The answer must consist of every line from the data that holds the string "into".
• • • • •
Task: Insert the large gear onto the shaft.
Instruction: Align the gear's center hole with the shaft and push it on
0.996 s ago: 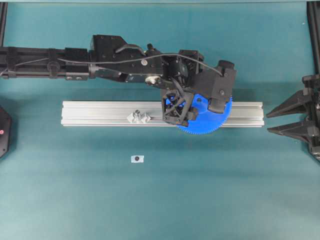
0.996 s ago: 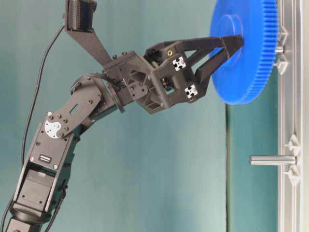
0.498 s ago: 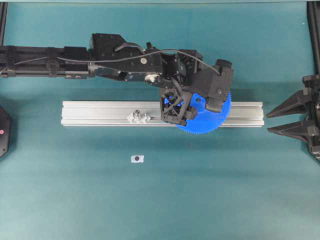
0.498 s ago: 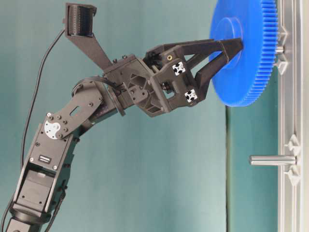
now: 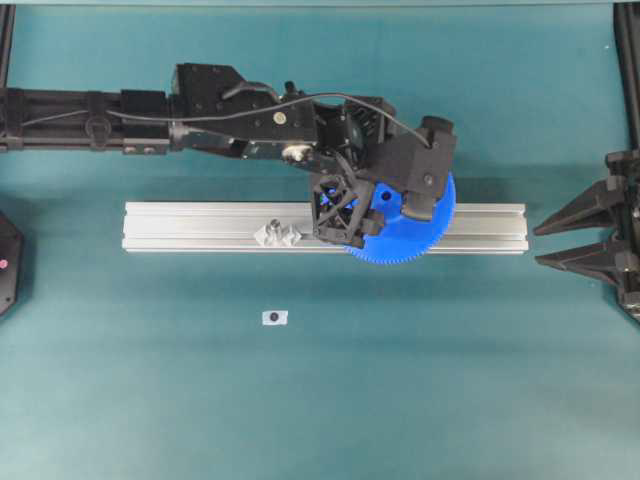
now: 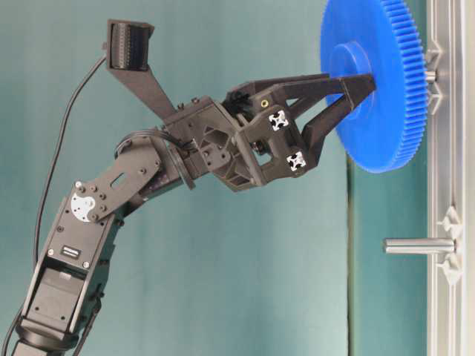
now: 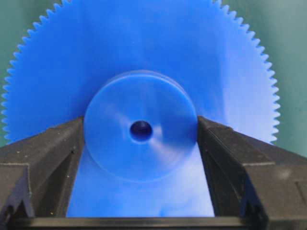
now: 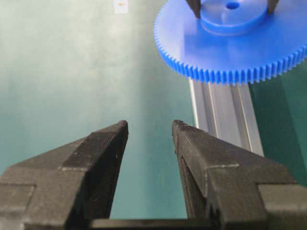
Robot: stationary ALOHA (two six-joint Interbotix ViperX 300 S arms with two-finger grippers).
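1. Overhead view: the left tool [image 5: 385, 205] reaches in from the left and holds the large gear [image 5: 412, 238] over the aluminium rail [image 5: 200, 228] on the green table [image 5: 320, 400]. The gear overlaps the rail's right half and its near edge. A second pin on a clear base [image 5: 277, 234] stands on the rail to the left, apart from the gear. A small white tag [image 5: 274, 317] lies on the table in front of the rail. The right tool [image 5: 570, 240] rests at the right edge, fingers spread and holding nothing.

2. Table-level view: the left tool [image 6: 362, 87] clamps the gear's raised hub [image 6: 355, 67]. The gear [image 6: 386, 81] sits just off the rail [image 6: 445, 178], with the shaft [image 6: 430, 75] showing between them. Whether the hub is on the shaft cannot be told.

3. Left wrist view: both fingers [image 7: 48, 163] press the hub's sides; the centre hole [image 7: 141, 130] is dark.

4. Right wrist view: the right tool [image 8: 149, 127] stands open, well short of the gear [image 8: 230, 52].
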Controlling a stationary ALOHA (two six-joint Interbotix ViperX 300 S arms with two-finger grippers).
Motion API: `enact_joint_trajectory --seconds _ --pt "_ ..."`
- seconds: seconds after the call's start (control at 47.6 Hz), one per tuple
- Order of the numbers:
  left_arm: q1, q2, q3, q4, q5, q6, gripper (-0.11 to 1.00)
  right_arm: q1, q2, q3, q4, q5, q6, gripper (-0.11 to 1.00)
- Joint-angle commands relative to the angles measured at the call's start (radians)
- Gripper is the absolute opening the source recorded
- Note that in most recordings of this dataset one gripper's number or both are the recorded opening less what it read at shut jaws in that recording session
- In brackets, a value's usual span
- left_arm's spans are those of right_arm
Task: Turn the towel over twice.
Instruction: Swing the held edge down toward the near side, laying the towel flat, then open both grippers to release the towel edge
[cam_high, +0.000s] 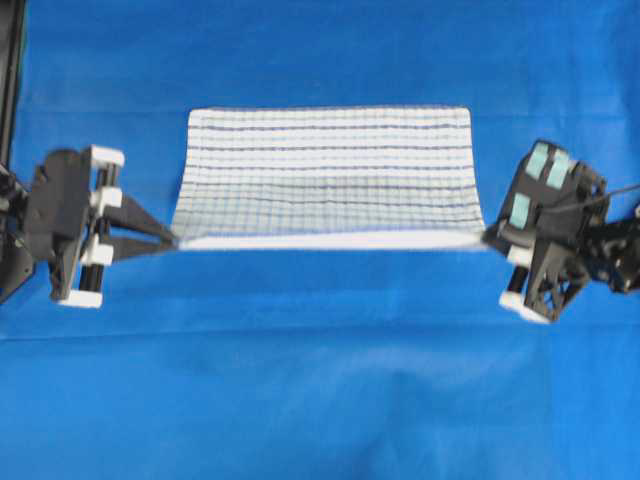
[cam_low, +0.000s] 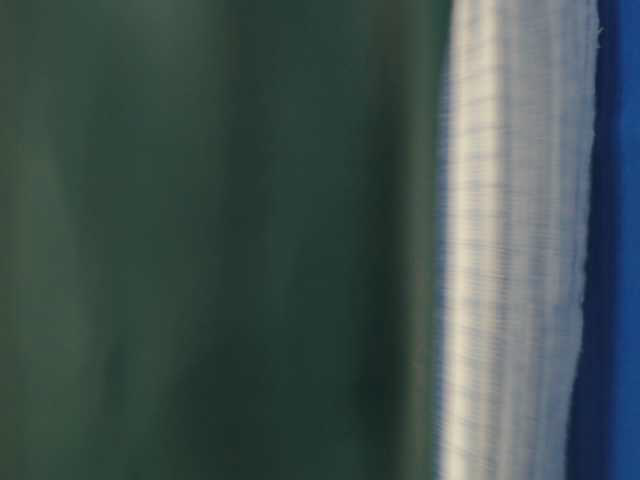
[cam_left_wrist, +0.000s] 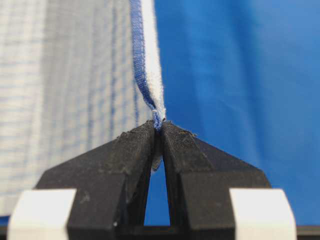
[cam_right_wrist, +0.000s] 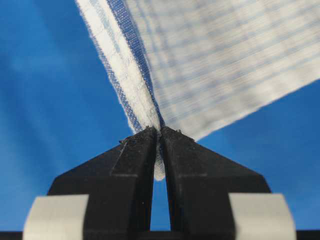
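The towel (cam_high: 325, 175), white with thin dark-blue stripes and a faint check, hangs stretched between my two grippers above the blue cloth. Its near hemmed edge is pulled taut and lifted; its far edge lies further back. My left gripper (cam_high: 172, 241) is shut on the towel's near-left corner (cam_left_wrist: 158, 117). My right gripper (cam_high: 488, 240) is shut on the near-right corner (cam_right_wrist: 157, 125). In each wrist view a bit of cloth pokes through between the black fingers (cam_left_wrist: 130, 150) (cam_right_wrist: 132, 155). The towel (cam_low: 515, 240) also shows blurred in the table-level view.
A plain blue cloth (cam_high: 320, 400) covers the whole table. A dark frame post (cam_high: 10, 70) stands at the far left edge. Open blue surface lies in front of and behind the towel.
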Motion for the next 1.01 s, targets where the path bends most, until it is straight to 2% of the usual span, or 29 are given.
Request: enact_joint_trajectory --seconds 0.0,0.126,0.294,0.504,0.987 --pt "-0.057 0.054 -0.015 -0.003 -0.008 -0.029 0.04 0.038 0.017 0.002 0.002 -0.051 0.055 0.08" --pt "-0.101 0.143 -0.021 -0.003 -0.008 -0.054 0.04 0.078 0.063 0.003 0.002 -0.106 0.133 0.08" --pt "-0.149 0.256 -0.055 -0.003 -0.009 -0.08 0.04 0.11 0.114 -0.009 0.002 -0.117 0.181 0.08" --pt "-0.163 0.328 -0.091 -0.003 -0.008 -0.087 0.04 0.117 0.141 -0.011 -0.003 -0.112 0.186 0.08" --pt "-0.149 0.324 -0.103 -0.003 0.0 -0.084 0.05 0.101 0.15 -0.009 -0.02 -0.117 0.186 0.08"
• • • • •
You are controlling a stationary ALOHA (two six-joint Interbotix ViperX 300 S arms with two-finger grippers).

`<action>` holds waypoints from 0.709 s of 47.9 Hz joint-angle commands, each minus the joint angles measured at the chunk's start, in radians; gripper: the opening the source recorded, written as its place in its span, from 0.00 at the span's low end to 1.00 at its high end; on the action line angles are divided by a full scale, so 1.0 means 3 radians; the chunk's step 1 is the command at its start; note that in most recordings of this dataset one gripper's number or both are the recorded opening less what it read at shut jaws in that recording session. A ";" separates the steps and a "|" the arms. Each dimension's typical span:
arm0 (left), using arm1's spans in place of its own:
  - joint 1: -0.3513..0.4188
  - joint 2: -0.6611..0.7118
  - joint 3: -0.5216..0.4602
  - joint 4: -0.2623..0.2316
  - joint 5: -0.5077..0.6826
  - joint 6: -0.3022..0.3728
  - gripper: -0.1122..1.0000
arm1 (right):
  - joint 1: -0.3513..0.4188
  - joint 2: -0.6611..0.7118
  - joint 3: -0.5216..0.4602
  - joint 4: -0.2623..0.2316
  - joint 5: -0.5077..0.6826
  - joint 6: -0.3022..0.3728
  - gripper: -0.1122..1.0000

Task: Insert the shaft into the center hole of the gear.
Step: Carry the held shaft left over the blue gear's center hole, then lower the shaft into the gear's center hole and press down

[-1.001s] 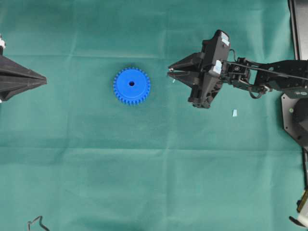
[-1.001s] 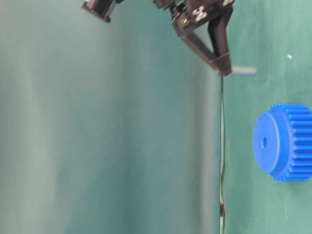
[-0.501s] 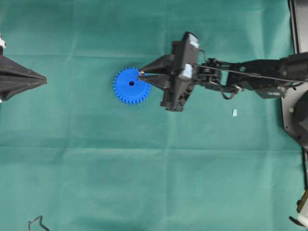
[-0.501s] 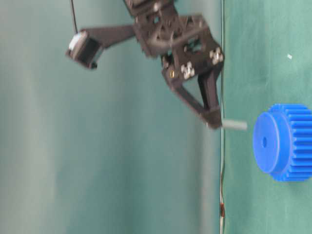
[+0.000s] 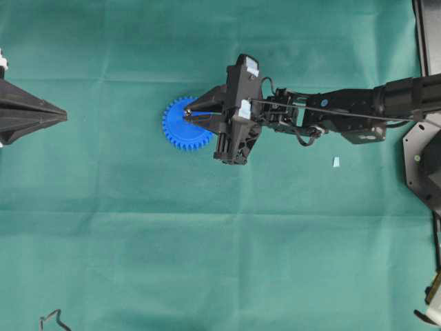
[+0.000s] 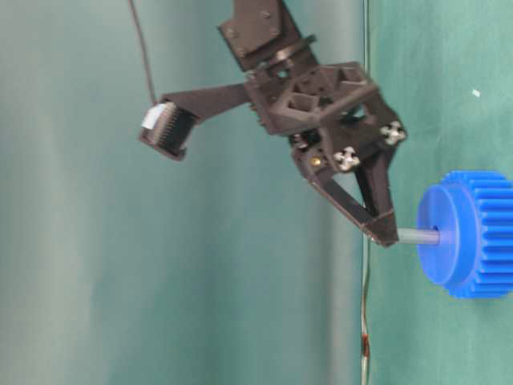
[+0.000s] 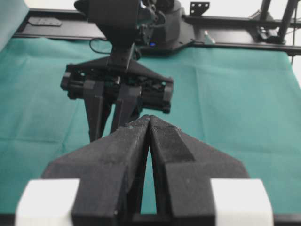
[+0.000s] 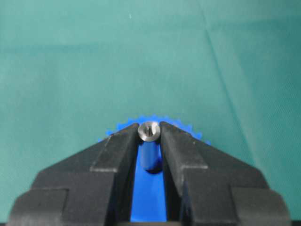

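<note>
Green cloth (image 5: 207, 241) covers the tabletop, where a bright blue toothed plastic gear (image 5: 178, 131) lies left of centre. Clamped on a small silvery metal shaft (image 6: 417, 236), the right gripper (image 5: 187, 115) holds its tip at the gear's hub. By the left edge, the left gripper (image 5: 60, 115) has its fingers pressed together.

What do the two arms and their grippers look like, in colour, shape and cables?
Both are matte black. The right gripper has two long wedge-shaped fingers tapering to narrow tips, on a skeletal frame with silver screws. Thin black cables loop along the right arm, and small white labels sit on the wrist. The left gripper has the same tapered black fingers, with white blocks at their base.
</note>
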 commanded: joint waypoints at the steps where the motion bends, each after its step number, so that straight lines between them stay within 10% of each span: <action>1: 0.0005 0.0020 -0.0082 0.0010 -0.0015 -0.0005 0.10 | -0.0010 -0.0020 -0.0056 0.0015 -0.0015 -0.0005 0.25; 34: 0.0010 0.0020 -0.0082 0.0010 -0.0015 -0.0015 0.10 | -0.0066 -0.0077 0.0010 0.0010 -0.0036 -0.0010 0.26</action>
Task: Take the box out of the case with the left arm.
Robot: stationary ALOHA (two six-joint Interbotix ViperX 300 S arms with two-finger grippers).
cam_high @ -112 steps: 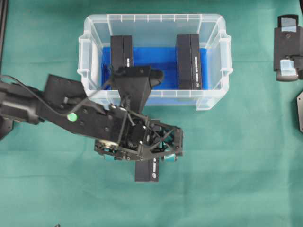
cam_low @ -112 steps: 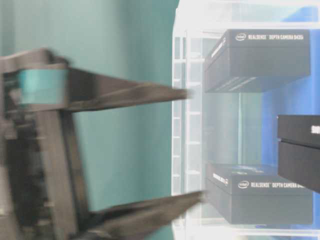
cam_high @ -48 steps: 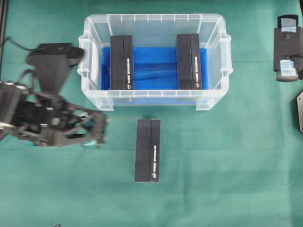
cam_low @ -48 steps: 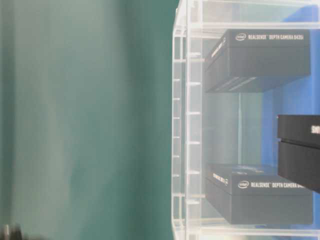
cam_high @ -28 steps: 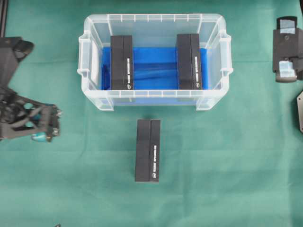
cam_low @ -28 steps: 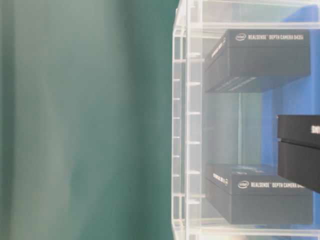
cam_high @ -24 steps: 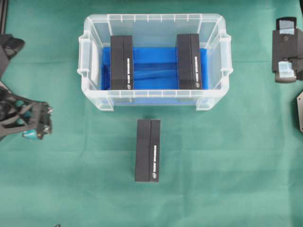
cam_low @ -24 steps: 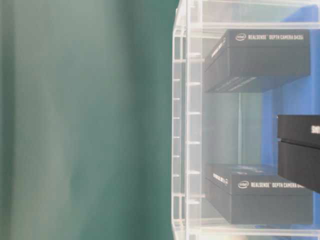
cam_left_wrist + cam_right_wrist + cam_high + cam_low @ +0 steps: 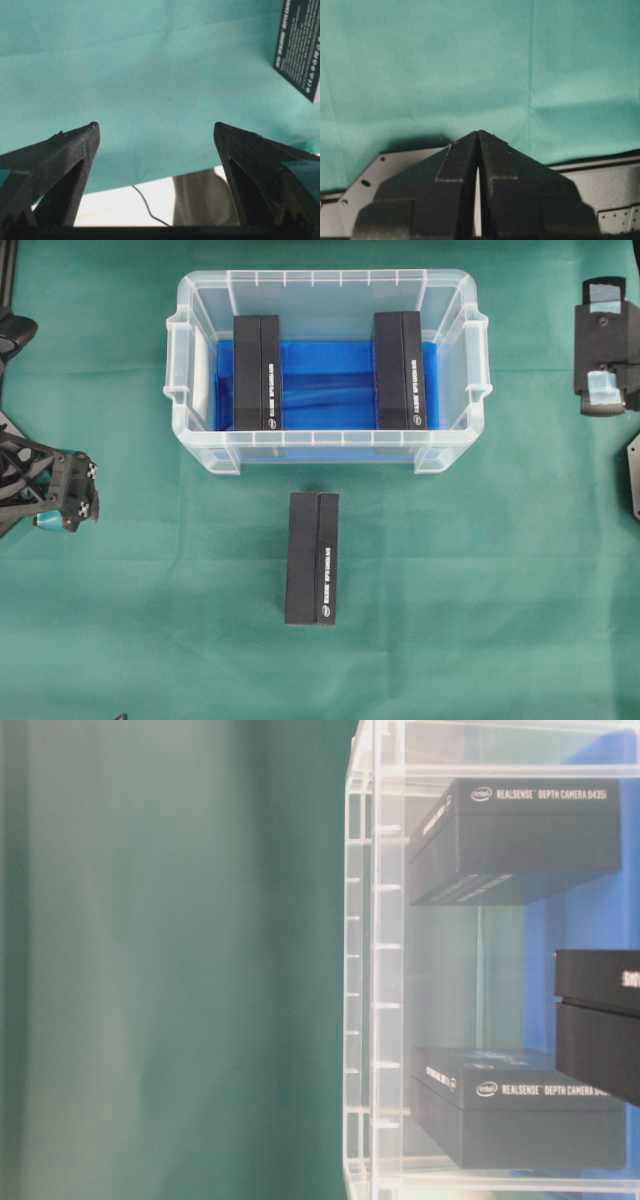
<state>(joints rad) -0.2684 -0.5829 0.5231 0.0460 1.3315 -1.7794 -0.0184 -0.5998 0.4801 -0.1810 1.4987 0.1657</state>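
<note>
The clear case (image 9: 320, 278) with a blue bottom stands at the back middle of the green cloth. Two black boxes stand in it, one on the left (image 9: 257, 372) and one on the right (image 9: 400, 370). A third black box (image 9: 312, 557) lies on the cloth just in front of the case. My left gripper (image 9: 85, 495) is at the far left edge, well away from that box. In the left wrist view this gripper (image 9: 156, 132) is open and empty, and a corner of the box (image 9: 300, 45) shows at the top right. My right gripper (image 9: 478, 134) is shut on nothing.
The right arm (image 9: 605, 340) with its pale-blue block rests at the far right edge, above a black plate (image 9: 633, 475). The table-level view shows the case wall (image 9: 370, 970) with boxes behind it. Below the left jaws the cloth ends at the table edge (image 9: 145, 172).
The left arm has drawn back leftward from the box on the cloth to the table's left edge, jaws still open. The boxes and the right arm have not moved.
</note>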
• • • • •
_SOLUTION TO THE PROBLEM_:
Task: Insert the shaft into the center hole of the gear.
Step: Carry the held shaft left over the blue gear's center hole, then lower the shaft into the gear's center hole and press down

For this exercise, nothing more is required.